## What you are asked to do
For every line in the records below that contains the word "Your", add one to a count, and report only that count.

◆ ◆ ◆ ◆

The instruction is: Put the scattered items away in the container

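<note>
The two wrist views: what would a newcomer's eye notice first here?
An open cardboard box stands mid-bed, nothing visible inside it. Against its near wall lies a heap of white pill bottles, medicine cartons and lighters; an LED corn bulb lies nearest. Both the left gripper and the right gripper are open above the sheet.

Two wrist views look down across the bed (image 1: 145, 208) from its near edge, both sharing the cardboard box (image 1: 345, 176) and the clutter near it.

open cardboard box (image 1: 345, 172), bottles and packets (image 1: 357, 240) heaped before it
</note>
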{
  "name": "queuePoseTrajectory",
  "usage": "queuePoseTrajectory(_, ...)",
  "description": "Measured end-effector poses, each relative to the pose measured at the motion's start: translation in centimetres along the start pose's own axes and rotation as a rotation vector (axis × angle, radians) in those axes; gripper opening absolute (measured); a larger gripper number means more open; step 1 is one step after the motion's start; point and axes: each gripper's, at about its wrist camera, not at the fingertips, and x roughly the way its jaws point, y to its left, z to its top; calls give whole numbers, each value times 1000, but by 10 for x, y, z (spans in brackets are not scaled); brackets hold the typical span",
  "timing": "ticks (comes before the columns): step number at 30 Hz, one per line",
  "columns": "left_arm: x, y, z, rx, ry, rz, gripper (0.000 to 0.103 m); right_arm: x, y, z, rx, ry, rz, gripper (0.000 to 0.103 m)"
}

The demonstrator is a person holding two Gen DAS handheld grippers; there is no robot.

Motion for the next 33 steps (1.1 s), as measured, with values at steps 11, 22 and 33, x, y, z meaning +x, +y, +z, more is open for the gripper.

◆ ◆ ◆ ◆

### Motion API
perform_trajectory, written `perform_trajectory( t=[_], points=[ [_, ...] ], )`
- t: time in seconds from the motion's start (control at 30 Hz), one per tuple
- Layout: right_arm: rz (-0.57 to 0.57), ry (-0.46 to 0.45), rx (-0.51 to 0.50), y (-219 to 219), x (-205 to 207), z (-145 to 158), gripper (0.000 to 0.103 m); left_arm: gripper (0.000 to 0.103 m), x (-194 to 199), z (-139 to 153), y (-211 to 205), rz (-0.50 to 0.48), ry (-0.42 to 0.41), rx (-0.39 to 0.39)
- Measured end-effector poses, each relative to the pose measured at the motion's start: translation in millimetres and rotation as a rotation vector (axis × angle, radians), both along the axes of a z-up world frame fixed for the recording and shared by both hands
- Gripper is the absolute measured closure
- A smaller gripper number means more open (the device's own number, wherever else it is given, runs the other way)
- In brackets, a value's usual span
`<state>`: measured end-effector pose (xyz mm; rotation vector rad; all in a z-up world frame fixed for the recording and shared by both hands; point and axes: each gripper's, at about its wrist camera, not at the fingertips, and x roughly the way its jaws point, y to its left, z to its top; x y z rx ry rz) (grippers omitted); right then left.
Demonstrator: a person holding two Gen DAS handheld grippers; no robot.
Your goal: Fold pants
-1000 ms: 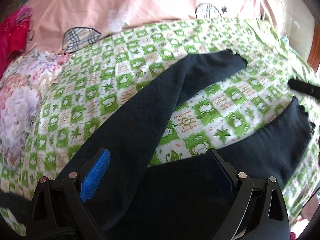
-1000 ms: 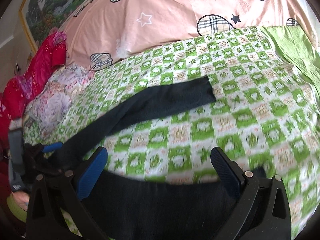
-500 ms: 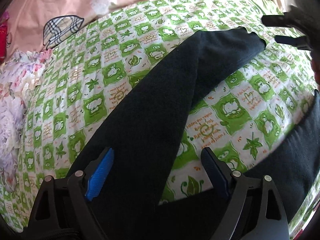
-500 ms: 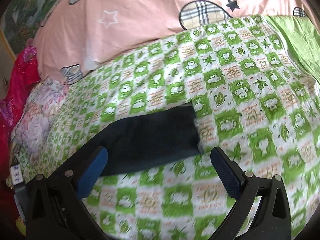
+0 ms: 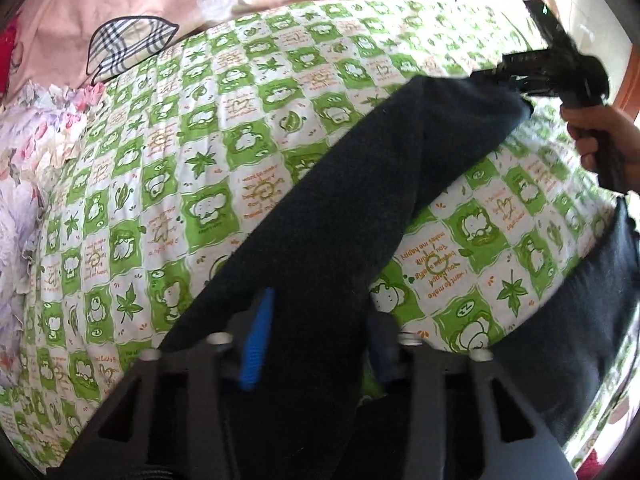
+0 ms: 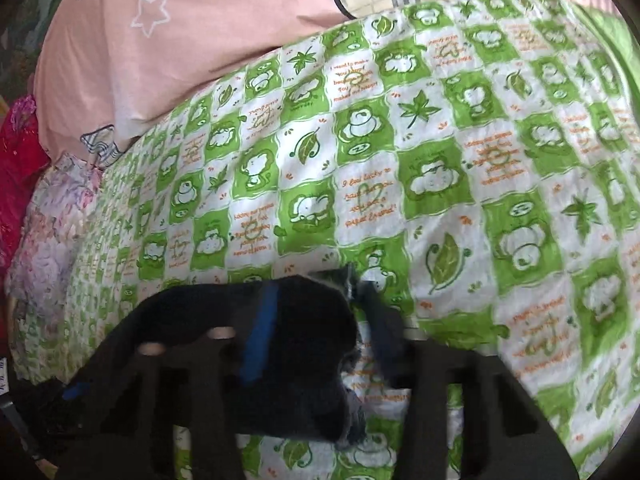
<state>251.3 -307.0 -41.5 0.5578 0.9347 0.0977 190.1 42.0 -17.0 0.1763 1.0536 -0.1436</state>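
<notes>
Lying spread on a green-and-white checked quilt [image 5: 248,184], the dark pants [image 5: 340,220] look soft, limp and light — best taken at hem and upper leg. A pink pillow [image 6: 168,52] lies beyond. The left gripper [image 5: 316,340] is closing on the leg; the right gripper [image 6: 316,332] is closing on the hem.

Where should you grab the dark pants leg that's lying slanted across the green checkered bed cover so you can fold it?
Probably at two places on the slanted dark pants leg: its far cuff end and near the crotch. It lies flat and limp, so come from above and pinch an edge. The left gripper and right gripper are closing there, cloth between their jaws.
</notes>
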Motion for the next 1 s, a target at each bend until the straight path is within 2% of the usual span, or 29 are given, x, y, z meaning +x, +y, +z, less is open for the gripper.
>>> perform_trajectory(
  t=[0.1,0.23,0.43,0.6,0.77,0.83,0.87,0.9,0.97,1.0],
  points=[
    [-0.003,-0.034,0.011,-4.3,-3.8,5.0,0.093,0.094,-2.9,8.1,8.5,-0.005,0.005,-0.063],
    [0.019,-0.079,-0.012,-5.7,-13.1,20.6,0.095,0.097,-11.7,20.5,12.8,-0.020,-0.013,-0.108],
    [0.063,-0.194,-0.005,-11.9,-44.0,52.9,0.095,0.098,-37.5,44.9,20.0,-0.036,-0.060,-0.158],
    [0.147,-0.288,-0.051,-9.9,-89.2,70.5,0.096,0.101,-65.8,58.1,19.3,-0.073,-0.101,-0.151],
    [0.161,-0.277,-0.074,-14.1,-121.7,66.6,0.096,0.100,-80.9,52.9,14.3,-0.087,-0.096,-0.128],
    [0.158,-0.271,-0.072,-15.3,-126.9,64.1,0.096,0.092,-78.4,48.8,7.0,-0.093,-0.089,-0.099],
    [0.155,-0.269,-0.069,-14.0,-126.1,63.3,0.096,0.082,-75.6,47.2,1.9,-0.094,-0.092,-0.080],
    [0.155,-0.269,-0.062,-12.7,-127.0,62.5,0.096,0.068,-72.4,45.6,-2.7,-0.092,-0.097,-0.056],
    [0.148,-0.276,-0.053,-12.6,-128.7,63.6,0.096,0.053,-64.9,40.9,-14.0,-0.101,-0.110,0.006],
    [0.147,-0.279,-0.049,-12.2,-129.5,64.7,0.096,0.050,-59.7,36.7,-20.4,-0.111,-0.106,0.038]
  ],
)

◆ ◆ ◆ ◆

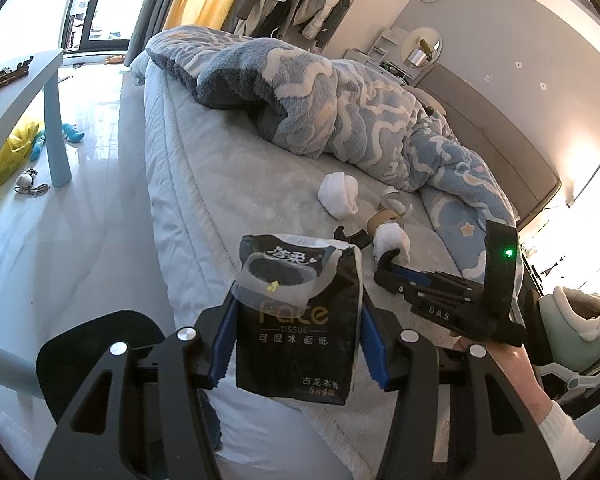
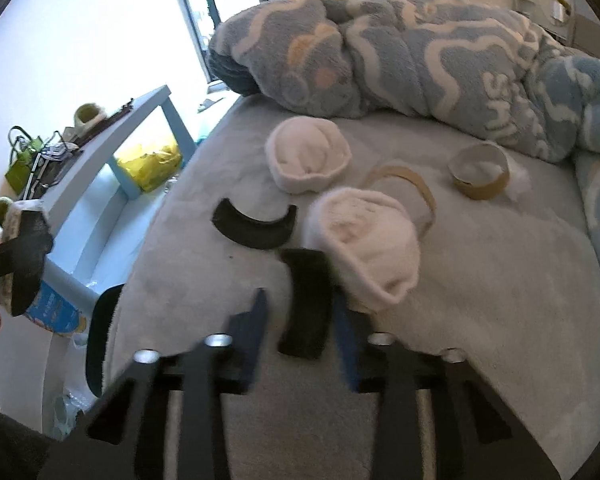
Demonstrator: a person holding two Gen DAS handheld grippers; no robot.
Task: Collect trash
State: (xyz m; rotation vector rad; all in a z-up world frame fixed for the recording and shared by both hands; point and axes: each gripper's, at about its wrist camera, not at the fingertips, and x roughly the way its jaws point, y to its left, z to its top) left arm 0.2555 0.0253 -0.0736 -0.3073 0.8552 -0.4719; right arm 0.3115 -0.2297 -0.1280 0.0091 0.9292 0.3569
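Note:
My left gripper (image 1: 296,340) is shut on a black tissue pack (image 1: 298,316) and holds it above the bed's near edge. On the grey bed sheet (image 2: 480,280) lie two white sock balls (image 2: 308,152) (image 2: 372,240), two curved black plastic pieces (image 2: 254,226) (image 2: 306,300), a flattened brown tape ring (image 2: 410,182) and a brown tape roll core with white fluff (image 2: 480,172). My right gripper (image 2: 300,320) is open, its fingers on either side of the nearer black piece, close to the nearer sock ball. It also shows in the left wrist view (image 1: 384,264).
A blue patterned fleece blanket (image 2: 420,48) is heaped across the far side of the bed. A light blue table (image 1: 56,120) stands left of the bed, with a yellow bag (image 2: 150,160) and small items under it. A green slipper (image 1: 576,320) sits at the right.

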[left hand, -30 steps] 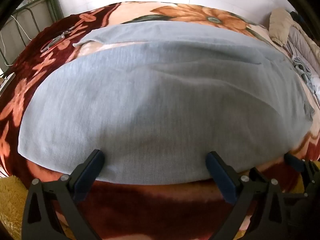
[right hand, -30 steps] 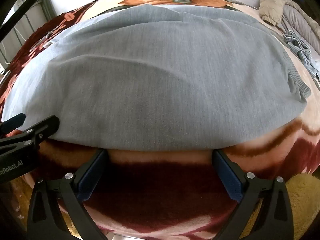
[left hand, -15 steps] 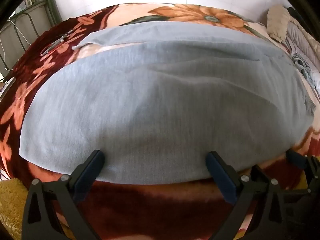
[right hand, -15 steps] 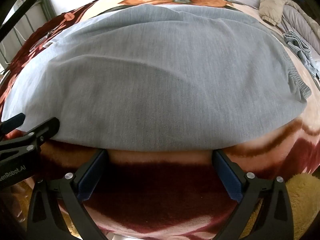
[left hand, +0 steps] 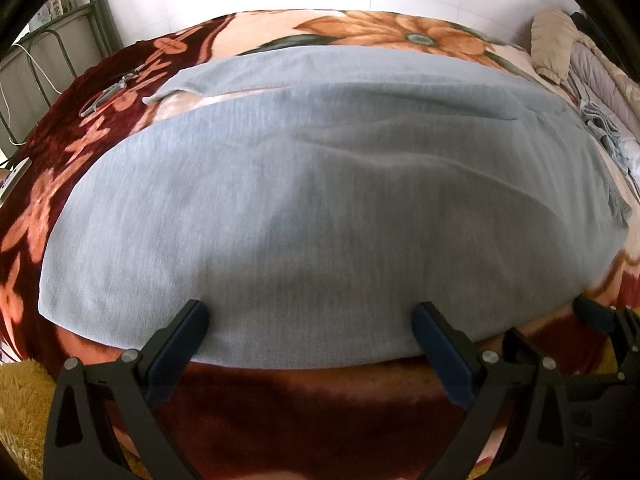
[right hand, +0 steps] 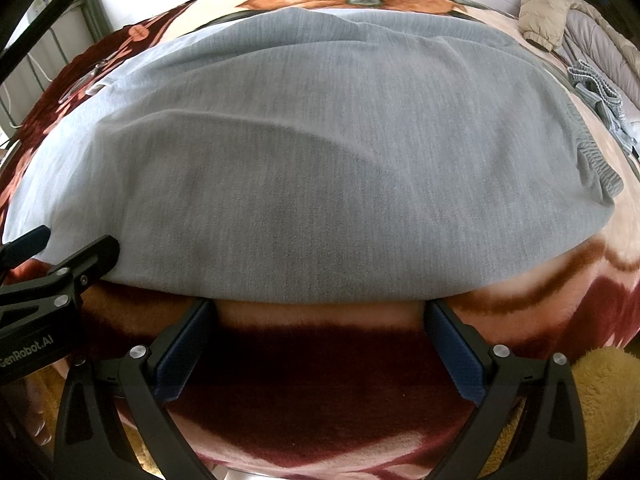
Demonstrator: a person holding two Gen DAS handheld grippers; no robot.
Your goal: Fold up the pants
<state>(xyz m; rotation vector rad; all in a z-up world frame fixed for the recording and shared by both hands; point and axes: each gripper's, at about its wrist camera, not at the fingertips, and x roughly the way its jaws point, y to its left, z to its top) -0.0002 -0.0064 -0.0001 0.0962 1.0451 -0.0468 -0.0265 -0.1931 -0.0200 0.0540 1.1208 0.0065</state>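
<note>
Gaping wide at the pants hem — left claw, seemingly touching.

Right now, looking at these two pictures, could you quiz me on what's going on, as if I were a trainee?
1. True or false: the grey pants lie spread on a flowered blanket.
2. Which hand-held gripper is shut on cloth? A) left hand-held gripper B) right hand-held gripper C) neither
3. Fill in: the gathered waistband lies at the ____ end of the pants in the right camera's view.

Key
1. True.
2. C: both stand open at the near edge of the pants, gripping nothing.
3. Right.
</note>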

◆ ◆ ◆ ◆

## Task solution
2